◆ **Exercise prompt**:
For the word "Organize", state how many lines of the data include it. Respond with the number only.

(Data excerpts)
----

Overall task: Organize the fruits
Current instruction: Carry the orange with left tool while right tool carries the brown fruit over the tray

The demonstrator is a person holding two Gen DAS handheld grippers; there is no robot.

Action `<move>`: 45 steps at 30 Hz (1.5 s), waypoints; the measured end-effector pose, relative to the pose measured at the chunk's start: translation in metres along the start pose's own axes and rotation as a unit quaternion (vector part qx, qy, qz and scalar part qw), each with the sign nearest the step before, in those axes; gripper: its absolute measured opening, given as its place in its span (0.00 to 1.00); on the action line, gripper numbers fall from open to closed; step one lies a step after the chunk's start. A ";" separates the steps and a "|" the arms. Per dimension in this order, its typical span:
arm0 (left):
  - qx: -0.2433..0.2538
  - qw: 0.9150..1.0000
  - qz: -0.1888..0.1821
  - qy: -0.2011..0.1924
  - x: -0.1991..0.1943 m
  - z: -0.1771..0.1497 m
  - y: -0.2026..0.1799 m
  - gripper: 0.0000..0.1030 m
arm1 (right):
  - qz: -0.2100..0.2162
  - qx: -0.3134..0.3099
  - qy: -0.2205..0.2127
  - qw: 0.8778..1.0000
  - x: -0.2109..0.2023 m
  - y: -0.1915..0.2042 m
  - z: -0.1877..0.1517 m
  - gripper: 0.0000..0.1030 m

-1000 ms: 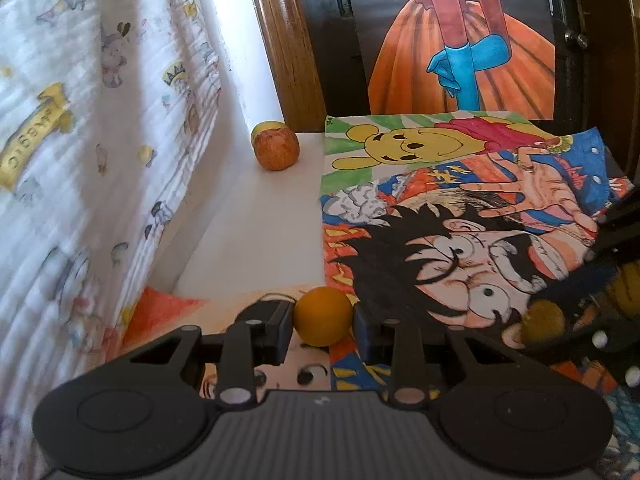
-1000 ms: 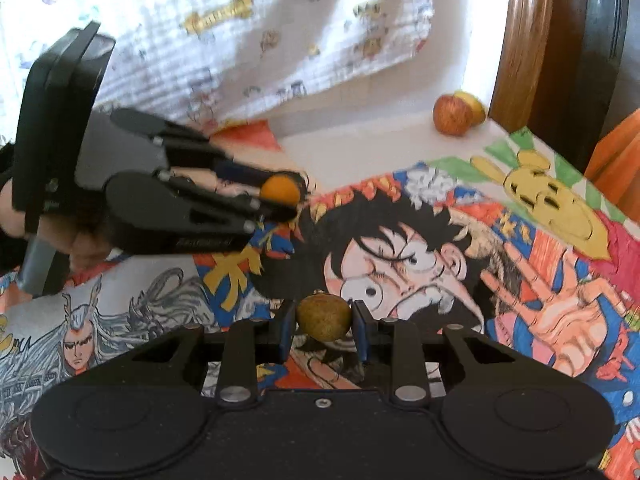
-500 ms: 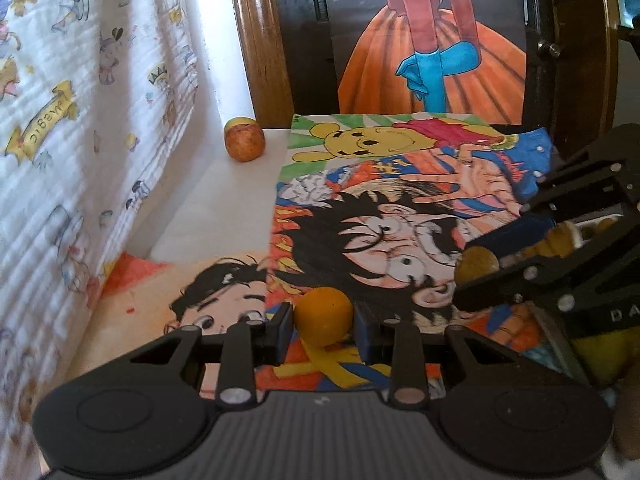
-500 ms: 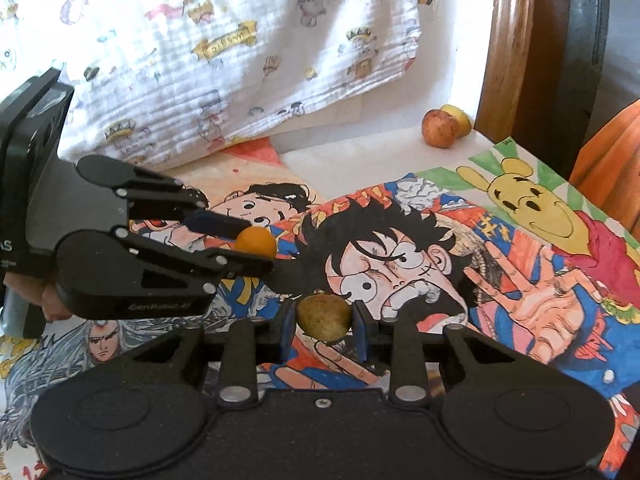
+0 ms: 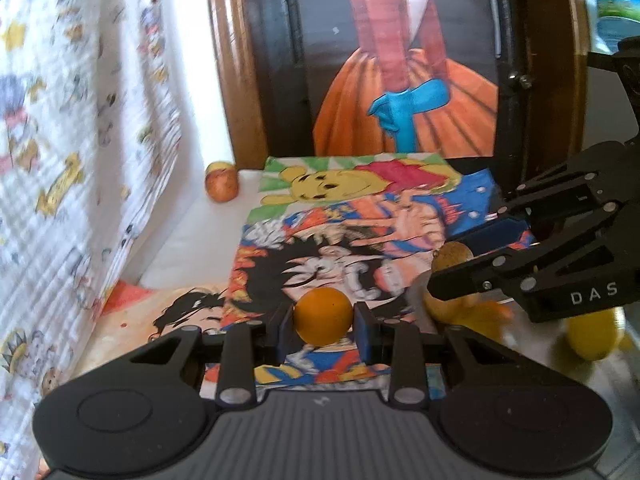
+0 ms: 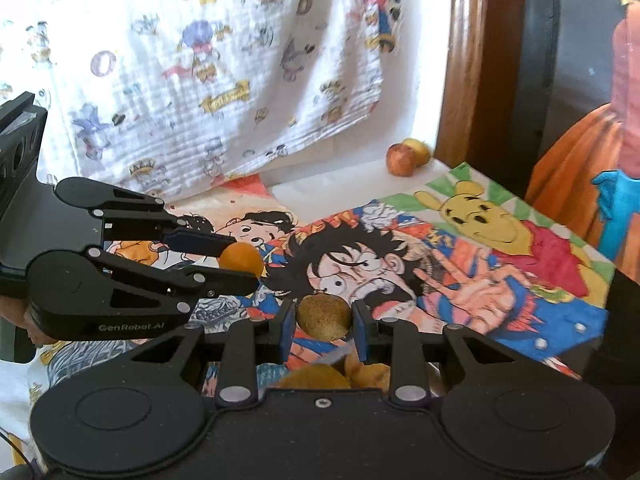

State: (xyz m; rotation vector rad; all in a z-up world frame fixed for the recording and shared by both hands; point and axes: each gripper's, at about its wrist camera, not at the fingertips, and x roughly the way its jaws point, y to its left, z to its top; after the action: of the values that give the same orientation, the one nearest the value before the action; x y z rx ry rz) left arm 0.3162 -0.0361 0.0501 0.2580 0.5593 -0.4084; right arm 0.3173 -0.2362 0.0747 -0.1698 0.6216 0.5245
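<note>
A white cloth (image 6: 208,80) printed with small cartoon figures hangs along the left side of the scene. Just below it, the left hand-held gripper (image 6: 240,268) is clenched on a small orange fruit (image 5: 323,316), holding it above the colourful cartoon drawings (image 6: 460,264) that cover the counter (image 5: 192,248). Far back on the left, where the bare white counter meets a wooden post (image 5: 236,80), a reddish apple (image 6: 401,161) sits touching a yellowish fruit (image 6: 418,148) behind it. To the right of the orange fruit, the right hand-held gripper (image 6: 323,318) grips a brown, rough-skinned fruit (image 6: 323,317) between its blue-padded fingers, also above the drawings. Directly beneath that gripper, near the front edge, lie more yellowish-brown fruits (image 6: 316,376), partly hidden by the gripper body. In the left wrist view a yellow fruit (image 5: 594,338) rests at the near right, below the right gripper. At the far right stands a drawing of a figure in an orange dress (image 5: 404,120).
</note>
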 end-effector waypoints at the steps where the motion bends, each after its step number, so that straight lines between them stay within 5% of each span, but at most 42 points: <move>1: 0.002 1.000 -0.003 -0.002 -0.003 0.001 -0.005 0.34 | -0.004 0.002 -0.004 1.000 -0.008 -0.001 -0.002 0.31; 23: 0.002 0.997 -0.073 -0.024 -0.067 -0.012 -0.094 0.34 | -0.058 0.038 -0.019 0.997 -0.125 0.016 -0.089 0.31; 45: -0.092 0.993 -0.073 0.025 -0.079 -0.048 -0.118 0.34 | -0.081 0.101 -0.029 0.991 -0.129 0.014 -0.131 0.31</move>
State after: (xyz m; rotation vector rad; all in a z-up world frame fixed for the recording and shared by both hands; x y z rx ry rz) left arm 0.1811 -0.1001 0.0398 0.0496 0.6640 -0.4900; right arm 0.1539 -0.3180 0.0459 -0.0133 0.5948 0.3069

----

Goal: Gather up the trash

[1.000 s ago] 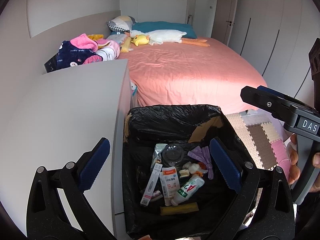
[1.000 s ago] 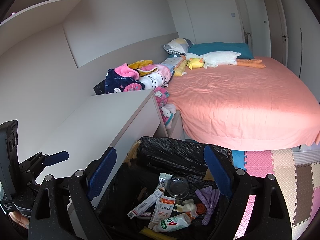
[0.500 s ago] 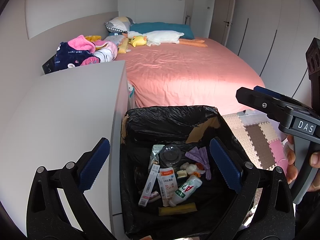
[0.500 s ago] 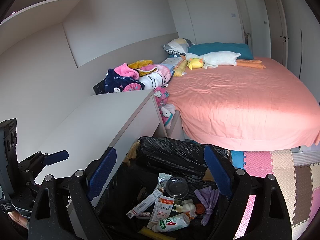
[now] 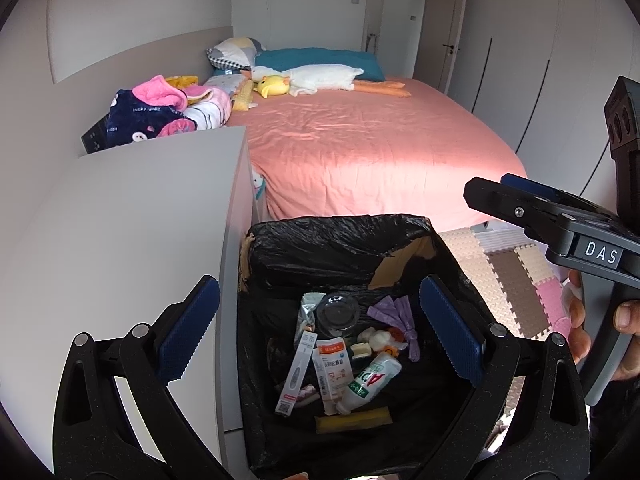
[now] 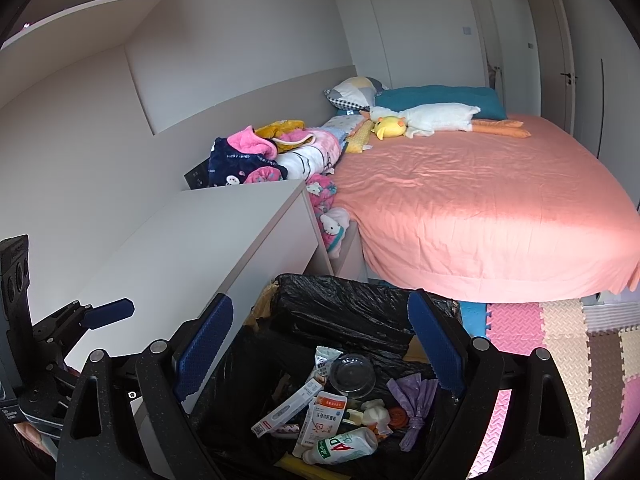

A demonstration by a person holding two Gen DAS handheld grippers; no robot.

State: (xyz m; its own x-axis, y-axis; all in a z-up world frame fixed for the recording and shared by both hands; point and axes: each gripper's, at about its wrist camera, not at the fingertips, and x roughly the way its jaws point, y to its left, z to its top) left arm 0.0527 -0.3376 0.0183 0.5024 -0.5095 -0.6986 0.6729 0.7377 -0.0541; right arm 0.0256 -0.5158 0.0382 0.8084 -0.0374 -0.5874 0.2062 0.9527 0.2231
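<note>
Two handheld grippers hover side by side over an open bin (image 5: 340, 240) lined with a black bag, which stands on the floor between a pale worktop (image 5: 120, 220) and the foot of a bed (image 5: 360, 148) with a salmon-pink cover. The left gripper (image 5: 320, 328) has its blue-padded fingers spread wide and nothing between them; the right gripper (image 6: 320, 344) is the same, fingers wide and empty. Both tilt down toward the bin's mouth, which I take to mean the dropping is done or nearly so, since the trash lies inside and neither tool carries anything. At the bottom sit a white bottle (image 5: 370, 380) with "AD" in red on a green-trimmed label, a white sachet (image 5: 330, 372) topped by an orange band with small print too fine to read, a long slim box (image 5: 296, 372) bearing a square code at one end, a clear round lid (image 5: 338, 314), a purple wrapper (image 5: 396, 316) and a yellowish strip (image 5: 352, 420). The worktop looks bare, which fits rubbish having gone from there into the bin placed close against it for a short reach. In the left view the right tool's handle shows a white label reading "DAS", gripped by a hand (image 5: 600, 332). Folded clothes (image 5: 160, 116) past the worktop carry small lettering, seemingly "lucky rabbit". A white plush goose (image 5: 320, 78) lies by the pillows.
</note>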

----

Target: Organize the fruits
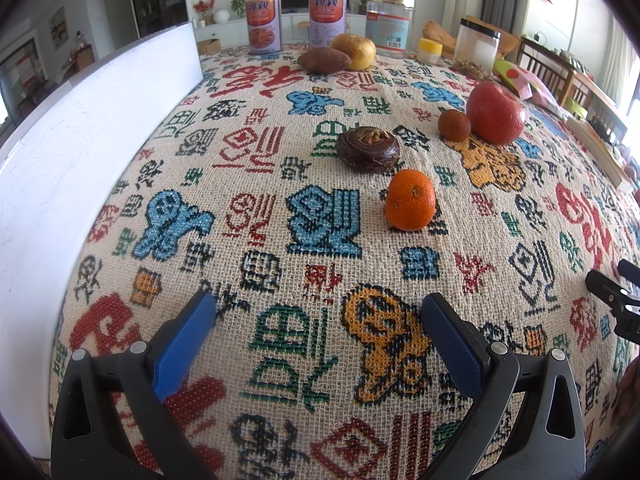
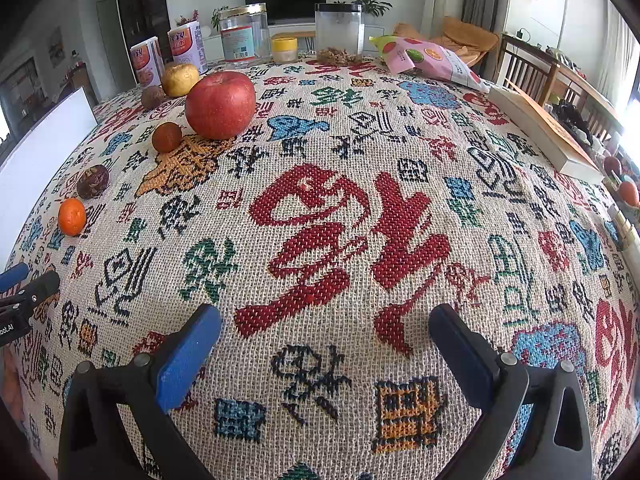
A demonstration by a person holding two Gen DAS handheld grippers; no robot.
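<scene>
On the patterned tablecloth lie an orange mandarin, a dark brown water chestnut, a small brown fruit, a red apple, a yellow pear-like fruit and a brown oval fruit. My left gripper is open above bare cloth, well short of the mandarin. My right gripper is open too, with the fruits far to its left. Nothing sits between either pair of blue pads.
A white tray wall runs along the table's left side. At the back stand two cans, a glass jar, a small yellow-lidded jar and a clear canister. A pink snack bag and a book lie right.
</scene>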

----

◆ **Expected answer**:
2